Using the data beneath this instruction, retype only the lines from the one that contains "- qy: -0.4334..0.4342" down to the one that contains "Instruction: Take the", both included, exactly as they appear.

Material for this task:
=======
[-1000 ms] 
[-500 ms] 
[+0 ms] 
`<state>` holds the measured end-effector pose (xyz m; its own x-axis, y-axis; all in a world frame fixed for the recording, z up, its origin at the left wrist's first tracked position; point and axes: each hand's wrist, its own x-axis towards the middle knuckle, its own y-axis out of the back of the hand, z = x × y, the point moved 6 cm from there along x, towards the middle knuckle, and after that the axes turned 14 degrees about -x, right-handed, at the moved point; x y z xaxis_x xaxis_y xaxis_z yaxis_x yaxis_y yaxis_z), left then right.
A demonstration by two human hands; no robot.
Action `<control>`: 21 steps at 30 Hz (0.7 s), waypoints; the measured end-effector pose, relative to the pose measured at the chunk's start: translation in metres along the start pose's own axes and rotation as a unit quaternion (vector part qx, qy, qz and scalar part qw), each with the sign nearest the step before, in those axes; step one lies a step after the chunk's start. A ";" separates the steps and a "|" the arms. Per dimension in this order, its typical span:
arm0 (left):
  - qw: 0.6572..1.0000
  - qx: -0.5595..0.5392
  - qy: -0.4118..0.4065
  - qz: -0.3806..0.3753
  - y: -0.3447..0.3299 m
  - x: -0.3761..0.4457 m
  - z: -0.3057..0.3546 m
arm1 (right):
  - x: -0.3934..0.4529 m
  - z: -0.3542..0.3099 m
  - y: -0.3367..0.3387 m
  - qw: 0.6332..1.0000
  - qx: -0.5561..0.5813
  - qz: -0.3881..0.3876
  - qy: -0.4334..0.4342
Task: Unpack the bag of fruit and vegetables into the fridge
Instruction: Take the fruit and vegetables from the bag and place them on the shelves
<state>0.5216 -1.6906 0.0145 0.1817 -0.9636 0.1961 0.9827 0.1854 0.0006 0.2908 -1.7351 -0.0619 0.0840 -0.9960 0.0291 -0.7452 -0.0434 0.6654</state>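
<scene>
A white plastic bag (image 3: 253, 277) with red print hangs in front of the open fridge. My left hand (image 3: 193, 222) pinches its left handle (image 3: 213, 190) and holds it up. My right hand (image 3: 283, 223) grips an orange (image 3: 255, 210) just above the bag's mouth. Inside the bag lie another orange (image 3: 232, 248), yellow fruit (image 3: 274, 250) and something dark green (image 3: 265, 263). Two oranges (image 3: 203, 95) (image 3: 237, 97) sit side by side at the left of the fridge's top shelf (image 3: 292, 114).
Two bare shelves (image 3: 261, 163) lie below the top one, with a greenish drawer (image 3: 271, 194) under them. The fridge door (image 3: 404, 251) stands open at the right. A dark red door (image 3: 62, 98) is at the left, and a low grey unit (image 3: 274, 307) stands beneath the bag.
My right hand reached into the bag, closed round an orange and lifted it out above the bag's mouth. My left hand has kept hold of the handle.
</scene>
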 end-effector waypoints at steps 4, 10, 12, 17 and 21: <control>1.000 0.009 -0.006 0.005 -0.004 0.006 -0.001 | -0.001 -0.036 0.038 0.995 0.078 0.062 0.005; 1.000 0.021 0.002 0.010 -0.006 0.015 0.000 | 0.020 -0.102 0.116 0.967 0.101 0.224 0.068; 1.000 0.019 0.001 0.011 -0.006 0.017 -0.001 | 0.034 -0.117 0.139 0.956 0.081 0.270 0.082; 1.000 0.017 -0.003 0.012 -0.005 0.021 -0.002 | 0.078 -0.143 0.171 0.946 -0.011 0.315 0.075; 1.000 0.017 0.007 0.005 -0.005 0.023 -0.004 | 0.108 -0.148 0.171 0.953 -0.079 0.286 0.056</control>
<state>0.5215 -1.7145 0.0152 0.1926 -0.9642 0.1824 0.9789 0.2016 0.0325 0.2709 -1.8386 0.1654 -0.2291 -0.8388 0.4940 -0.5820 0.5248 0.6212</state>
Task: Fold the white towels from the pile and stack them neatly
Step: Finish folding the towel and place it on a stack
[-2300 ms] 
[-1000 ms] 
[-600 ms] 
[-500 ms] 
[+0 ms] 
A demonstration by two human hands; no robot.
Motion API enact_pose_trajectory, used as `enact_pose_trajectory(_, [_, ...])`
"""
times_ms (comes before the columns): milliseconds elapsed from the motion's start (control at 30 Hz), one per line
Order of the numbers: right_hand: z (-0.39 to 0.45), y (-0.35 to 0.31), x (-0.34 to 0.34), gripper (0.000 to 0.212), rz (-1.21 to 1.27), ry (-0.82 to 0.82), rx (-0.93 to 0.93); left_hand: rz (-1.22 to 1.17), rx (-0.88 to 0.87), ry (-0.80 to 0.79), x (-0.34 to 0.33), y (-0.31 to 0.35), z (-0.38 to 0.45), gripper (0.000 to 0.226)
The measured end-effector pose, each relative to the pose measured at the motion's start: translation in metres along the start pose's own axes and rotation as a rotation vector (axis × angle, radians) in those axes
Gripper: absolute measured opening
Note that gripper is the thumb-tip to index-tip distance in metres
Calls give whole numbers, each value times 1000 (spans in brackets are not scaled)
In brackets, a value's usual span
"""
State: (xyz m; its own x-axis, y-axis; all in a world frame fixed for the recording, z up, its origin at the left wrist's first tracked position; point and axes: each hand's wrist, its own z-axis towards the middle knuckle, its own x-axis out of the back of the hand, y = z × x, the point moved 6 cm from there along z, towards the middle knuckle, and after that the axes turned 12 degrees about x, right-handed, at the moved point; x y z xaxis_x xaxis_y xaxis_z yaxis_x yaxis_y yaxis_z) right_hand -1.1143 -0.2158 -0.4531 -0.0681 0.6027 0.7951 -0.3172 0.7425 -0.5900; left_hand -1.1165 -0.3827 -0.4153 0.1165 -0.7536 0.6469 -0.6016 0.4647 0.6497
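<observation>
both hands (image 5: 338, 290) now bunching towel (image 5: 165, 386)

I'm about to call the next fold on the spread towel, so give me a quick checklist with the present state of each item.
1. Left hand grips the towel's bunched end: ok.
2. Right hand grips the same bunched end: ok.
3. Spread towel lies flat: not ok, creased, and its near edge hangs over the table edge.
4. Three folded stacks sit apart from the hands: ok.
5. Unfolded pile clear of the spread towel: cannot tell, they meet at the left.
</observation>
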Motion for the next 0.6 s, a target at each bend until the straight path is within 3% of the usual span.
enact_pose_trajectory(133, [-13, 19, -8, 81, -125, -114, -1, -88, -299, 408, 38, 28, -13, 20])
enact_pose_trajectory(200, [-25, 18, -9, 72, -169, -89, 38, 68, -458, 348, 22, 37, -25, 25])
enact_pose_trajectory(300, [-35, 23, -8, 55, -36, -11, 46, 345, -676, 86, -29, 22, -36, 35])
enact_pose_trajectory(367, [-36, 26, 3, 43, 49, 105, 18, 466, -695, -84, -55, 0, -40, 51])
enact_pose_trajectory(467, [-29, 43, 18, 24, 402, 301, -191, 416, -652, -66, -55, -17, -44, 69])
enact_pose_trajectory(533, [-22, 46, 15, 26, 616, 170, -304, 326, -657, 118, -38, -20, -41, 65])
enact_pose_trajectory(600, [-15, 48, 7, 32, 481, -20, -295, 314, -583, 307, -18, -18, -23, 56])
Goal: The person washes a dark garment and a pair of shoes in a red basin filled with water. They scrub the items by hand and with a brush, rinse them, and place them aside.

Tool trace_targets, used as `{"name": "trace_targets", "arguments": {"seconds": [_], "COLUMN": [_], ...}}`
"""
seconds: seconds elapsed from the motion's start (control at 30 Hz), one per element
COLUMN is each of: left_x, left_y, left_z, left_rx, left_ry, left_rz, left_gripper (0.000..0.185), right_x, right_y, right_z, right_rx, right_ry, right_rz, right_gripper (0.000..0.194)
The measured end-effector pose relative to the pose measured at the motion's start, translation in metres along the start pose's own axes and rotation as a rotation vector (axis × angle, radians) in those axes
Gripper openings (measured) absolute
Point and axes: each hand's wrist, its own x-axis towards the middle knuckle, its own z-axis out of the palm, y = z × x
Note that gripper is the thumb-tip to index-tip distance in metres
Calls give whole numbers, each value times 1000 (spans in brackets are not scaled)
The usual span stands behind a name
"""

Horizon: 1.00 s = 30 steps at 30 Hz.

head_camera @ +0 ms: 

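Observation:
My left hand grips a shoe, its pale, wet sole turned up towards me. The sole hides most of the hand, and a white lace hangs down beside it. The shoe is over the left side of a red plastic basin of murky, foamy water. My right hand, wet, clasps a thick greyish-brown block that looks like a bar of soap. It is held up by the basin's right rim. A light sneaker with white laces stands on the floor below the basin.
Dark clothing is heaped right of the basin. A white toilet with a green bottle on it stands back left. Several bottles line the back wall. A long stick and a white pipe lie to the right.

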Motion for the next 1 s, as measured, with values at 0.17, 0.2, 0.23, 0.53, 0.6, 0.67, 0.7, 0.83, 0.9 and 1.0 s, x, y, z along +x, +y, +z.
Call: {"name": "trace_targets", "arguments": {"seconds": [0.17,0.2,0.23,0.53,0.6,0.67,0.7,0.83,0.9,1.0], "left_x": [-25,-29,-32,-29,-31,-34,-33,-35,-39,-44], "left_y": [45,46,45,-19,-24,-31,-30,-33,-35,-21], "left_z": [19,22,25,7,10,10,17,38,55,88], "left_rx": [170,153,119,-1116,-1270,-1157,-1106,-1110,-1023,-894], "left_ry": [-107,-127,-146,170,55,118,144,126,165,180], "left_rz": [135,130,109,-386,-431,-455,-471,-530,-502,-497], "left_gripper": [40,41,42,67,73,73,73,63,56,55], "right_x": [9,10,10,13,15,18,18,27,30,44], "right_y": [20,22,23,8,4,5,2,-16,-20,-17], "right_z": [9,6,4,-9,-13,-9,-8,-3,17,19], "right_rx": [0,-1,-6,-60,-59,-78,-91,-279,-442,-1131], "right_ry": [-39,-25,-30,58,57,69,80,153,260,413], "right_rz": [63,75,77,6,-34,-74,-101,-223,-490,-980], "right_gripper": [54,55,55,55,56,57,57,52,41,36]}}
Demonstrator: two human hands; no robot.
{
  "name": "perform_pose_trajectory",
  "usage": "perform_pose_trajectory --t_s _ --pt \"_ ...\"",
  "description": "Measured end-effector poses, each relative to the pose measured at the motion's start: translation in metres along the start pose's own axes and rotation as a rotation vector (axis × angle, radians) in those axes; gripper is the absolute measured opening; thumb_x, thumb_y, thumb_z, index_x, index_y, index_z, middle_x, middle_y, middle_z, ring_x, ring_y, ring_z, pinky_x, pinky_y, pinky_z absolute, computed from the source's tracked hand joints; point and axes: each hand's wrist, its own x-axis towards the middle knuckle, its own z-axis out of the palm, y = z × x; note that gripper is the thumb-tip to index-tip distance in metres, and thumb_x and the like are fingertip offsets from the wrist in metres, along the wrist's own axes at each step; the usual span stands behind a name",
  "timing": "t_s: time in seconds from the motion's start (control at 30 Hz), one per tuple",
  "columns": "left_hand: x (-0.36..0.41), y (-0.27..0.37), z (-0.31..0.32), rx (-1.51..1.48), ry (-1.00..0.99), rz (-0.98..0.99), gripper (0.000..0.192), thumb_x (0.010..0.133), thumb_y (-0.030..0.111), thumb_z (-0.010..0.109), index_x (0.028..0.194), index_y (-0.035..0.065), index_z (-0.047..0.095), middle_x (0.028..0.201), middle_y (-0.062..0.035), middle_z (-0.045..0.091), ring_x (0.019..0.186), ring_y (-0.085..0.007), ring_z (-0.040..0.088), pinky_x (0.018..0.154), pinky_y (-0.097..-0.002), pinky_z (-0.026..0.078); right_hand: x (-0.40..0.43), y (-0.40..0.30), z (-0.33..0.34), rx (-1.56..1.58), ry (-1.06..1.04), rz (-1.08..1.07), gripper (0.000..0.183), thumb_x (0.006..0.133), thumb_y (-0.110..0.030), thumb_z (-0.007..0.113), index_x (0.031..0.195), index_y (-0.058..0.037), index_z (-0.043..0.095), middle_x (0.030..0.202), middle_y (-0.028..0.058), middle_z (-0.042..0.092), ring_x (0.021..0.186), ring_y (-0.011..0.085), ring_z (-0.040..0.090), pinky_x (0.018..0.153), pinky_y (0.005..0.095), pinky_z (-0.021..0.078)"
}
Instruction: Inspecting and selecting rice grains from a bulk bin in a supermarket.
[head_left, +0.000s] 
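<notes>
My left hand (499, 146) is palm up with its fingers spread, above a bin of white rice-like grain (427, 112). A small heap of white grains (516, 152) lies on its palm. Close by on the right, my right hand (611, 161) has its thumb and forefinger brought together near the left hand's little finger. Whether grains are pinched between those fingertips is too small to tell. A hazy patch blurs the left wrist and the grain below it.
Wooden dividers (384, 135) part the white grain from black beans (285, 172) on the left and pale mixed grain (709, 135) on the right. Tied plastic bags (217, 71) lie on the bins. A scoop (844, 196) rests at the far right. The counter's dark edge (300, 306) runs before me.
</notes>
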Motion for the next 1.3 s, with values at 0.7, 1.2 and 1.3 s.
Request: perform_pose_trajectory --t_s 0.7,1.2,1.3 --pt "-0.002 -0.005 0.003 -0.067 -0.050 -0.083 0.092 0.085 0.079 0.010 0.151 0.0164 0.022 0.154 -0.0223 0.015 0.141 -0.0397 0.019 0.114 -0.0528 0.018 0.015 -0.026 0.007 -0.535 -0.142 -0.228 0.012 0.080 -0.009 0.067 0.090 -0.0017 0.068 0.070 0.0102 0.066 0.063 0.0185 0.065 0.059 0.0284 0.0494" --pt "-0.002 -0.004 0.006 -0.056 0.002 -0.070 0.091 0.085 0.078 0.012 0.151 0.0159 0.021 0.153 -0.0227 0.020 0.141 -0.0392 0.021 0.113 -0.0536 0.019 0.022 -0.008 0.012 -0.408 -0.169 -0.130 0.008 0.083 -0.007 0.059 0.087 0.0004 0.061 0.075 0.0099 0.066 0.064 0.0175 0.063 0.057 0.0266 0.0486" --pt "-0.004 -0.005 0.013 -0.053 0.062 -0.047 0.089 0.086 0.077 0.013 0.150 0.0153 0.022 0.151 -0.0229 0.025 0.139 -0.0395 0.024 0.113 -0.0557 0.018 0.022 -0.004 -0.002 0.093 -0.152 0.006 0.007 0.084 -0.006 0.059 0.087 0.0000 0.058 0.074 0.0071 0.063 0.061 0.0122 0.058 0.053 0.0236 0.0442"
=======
Written answer:
  - qy: -0.4334..0.4342
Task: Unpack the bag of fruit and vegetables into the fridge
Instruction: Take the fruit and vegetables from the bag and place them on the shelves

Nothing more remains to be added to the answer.